= Beginning of Section =

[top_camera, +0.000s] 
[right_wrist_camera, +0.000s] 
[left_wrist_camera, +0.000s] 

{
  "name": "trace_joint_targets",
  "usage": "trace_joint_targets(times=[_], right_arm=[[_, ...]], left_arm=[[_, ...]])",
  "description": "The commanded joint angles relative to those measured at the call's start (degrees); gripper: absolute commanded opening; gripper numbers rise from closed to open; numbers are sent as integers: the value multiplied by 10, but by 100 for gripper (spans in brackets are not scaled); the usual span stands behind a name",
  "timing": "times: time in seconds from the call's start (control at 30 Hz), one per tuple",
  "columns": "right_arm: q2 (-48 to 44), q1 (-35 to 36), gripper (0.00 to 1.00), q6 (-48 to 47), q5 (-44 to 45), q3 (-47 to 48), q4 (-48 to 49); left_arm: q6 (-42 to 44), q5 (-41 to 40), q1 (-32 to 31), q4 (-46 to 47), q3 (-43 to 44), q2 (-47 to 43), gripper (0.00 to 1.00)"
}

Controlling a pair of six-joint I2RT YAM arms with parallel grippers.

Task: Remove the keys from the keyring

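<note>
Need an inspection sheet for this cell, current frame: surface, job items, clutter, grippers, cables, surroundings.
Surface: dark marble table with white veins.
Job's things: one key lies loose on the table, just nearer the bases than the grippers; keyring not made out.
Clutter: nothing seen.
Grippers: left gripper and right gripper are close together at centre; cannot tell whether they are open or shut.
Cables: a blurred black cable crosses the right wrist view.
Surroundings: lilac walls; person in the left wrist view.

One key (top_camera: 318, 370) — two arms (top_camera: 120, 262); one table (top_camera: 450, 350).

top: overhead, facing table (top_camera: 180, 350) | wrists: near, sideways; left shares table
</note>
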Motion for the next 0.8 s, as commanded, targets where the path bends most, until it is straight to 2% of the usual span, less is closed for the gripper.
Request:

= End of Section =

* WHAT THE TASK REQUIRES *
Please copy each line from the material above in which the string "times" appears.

* ANSWER TO THIS EXERCISE *
  "usage": "trace_joint_targets(times=[_], right_arm=[[_, ...]], left_arm=[[_, ...]])",
  "timing": "times: time in seconds from the call's start (control at 30 Hz), one per tuple",

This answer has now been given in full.